Fake Tan
What Fake Tan Actually Looks Like
Fake Tan is a warm clay color that sits between caramel and putty. On the chip it can look like a straightforward tan, but on four walls it reads richer and more grounded. The multi-pigment formula gives it a depth that flat single-pigment colors miss. You get a sandy warmth without the orange that the name might suggest.
Light changes it more than you expect. In morning sun the walls lean peachy and soft, almost pink at the edges. By afternoon, when southern light pours in, the color deepens into a fuller terracotta-adjacent warmth. North-facing rooms hold it cooler and steadier, pulling it closer to a mushroom tone. Under warm artificial light at night, it glows. Under cool LED bulbs it flattens and loses some of its character, so test your bulbs before you commit.

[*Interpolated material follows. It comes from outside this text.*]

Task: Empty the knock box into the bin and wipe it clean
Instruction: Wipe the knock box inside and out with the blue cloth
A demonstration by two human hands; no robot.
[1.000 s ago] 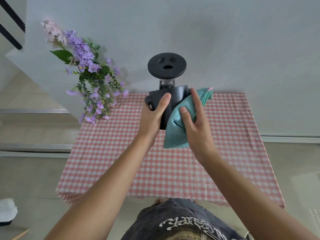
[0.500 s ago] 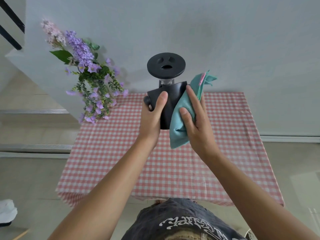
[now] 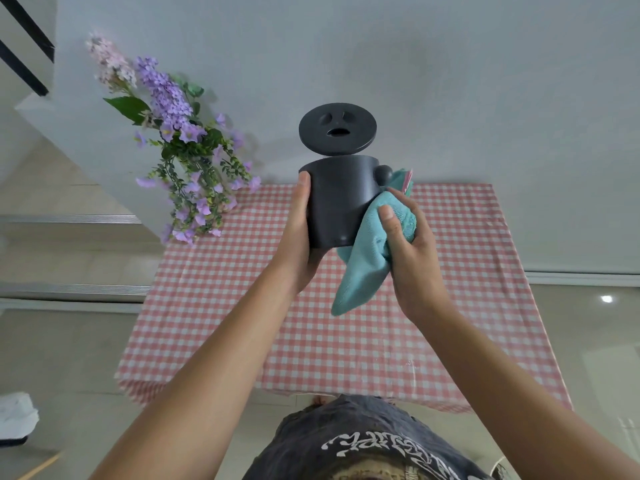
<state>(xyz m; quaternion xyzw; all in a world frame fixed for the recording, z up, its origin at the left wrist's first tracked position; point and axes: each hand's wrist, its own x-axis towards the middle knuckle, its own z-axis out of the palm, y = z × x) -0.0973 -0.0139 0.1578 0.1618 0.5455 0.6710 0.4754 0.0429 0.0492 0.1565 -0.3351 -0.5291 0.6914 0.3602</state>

The chalky Estate Emulsion finish is doing real work here. It absorbs light rather than bouncing it back, which softens the color and keeps it from looking plasticky or flat. In person the walls have a velvety quality. A photo or a small chip cannot show you that.
Fake Tan Undertones
The undertone is warm, sitting in pink-peach territory underneath the clay. That matters because the wrong neighbors will exaggerate it. Put Fake Tan next to anything cool and gray and the pink jumps forward. Set it against creams and warm woods and the clay stays balanced and earthy. If you want the warmth dialed down, surround it with crisp warm whites and natural materials rather than stark cool ones.
Pay attention to your trim and flooring when judging the undertone. Yellow-toned oak floors pull out the caramel side. Cool concrete or gray tile pushes it toward pink. Decide which direction you want before you choose the rest of the room.
Where Fake Tan Works Best
With an LRV of 42.9, Fake Tan works in both north- and south-facing rooms, which is unusual for a color with this much warmth. South-facing spaces let it bloom into its fuller terracotta side. North-facing rooms tame it into something quieter and more mushroom-like, which is a good thing if you want warmth without intensity. It suits living rooms, hallways, studies, and bedrooms where you want a cocooning feel.

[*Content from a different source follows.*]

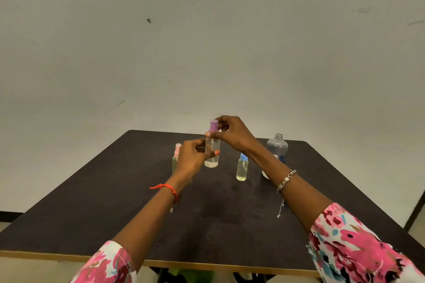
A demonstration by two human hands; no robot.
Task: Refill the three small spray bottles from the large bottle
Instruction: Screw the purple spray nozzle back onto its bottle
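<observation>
My left hand grips the clear body of a small spray bottle with a purple cap, held upright above the dark table. My right hand pinches that purple cap from the right. A little liquid sits at the bottle's bottom. A pink-capped small bottle stands behind my left hand, partly hidden. A blue-capped small bottle stands to the right. The large clear bottle stands at the far right with its neck open, behind my right forearm.
A white round thing, partly hidden by my right forearm, lies at the large bottle's base. A plain wall rises behind the table's far edge. The table's wooden front edge is close to me.
</observation>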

It handles smaller rooms well because the warmth makes tight spaces feel intentional rather than cramped. In larger rooms with high ceilings, it adds enclosure and stops a big space from feeling cold. Avoid using it in a room that only gets harsh cool LED light, since that strips out the warmth that makes the color worth using.
What to Pair With Fake Tan
Farrow & Ball recommends Dimity as the complementary white, and it is a smart match. Dimity has a soft pink-cream warmth that echoes Fake Tan's undertone without competing, so trim and ceilings feel connected rather than contrasting. For a cleaner break, a warm off-white like School House White keeps things bright without going stark. Skip pure brilliant white. It will make Fake Tan look muddy.

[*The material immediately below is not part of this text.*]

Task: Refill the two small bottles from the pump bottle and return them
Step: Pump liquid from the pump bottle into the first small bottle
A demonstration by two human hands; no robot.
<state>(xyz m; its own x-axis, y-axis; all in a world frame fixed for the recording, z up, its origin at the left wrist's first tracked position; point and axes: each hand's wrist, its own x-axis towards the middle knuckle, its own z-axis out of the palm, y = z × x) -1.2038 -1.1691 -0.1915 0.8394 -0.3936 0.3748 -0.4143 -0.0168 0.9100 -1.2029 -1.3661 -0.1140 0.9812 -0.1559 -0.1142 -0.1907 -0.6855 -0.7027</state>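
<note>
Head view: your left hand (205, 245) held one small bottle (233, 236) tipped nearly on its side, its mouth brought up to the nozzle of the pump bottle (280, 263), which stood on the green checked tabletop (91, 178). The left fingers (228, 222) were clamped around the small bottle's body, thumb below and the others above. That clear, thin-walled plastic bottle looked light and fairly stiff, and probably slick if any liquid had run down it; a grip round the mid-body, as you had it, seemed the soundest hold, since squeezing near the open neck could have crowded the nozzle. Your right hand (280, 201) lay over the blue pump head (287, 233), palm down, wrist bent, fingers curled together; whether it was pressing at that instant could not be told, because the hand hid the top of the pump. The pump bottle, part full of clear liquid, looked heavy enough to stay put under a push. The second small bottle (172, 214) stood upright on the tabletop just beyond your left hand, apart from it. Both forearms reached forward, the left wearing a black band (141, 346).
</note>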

For furniture, lean into natural materials. Rattan, oak, walnut, and unbleached linen all sit comfortably with this clay tone. Brass and aged bronze hardware look right. For adjacent F&B colors, try a deeper grounding shade like Tanner's Brown for woodwork or a green like Card Room Green for contrast that holds the earthy mood. Cream wool rugs and terracotta tile both work underfoot.
Colors That Clash With Fake Tan
Cool grays and blue-grays are the main offenders. Put a steely gray next to Fake Tan and both colors look dirty, with the pink undertone shoved into the foreground where you do not want it. Stark cool whites do the same thing on trim. Bright primary colors fight the muted warmth and make the room feel unsettled. Lavender and cool lilac are a hard no, since they amplify the pink and turn the whole thing chalky in the worst way.